Why would a company keep an option that obviously no one would take? They should probably just get away with it. But they do it to create an asymmetry in the offering. The medium glass is asymmetrically dominated by the larger glass. Put simply; it is a decoy. It is purposefully kept there to help you choose the more profitable glass. When deciding between two options, an unattractive third option can change the perceived preference between the other two.

Predictably Irrational

The concept of decoy effect was publicized by Dan Ariely, an MIT professor, and behavioral economist who conducted an experiment with 100 of his students by asking them to choose between The Economist magazine’s two offers: Web Subscription, and Print & Web subscription.

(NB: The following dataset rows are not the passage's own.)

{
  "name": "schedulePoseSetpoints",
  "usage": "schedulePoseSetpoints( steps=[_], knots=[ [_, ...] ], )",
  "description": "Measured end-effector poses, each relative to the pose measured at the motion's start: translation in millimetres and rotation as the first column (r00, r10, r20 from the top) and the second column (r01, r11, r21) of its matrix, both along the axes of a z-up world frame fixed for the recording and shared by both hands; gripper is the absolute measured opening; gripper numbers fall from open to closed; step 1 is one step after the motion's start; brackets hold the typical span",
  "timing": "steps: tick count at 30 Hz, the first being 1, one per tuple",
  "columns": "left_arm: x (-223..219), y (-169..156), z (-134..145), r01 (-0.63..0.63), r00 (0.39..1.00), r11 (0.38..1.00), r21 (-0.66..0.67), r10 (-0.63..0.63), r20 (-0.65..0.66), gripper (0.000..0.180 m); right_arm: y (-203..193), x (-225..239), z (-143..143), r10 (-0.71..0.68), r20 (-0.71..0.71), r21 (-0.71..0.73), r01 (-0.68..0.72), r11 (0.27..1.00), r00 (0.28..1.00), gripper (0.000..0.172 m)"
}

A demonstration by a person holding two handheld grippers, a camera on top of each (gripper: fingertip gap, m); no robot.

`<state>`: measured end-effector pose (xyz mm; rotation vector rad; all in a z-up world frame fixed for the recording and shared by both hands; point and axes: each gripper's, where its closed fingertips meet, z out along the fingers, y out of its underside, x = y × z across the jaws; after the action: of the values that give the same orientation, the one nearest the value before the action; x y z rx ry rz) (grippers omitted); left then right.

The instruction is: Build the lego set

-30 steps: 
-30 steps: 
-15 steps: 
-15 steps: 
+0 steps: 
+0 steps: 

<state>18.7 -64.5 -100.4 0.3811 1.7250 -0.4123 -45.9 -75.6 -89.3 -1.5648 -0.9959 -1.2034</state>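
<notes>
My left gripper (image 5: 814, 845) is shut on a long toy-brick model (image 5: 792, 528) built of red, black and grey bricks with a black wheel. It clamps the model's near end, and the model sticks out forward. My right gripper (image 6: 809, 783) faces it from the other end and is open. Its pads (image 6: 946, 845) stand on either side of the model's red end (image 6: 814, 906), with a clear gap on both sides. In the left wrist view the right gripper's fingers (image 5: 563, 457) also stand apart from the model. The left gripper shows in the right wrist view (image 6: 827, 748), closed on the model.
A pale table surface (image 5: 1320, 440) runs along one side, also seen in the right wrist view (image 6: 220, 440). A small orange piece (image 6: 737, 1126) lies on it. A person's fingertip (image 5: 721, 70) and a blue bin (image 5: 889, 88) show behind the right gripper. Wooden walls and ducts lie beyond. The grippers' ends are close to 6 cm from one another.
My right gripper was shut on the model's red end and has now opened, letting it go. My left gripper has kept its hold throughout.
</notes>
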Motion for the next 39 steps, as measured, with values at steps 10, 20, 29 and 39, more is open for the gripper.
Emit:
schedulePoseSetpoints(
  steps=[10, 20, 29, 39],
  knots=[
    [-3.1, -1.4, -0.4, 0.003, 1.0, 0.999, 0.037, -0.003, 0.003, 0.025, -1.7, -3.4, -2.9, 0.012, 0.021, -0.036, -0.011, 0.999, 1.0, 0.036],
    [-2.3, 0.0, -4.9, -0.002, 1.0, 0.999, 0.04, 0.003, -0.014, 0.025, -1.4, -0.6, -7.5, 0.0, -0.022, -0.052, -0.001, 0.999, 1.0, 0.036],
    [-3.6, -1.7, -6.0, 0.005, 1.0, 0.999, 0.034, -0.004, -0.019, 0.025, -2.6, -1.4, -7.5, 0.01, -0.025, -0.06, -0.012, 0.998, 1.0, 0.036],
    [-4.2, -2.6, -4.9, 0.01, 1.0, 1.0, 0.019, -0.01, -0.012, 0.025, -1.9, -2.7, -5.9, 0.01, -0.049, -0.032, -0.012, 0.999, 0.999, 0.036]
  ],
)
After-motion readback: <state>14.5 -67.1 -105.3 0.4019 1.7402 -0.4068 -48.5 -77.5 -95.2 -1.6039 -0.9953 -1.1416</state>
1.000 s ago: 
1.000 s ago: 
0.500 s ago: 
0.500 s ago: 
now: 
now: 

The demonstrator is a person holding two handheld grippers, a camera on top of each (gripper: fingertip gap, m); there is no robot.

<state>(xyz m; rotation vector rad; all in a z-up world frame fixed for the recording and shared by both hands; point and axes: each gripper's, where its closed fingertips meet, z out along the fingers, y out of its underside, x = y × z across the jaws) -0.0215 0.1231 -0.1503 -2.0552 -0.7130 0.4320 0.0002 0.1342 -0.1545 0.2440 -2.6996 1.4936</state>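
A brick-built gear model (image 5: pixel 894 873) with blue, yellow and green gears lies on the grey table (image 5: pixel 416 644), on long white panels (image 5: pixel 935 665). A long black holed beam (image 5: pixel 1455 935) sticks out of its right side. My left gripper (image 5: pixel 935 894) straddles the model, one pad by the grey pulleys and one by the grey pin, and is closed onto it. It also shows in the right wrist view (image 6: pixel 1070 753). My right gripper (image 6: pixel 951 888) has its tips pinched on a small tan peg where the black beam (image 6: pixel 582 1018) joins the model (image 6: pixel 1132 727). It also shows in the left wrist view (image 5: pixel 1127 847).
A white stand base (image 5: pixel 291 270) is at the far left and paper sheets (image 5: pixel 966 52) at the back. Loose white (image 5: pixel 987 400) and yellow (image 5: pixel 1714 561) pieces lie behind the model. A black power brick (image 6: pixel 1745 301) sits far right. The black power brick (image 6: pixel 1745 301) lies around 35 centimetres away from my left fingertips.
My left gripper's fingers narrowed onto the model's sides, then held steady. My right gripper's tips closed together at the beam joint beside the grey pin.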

Out of 100, 68 chose Web subscription, and 32 opted for Print & Web Subscription. Now, consider the following where he gives the option between Web Subscription, Print subscription, and Print & Web subscription (this is the original ad).

This time 84 of the students chose Print and Web Subscription, 16 chose Web-only, and zero Print only. Adding a simple decoy increased the sales for the more profitable product.

In his TED talk, Ariely describes what happened:

The option that was useless was useless in the sense that nobody wanted it. But it wasn’t useless in the sense that it helped people figure out what they wanted. We actually don’t know our preferences that well, and because we don’t know our preferences that well, we’re susceptible to all the influences from external forces.”

Decoys in social choices

If you think in terms of price choices, you will trace decoys almost daily. Netflix subscription, flight prices, Bodyshop lotions. It is interesting to understand how they could also impact your social choices.

On the new year eve last year, I went out with a bunch of my friends for dinner to celebrate the coming year (Oh, I was hopeful about the year back then) There were two options

Restaurant A: Zomato rating 3.2, 6 km far

Restaurant B: Zomato rating 4.8, 13 km far

The dilemma was between quality vs. convenience.

At this point, we were all guy friends deciding. Then, my friend’s girlfriend joined us, and we decided that choices would be presented to her, and whatever she chooses is final. This time I showed her a third choice as well: Zomato rating 4.2, 16 km far. At once, she chose restaurant B. I wanted her to. So, what did I do there?

The 4.2 rated restaurant (C) was asymmetrically dominated by the 4.8 rated restaurant (B) in both food rating and distance. The decoy effect made option B looks particularly attractive and made her see take that.

Put simply; there are three elements here – target (the choice I wanted her to make, option B), competition (option competing the target, option A), and a decoy (additional option to change preferences, option C).

Decoy makes you less likely to evaluate the competitor against the other two options, and more likely to evaluate the target against the decoy. And if you evaluate the target against the decoy, making you choose the target

How to remove biases and detect the Decoy?

Decoys are strategically placed for you to reform the context of choice made. They are there to make our decisions simpler and more often than not irrationally. Removing these biases at once is difficult. But to avoid falling in the traps, the first step is understating and admitting that there’s a decoy. Additionally, look out for

1. Set of three: Decoys are largely placed in a set of three. Too few choices, and you’ll be worried you’re missing something. Too many choices and you risk suffering from decision fatigue.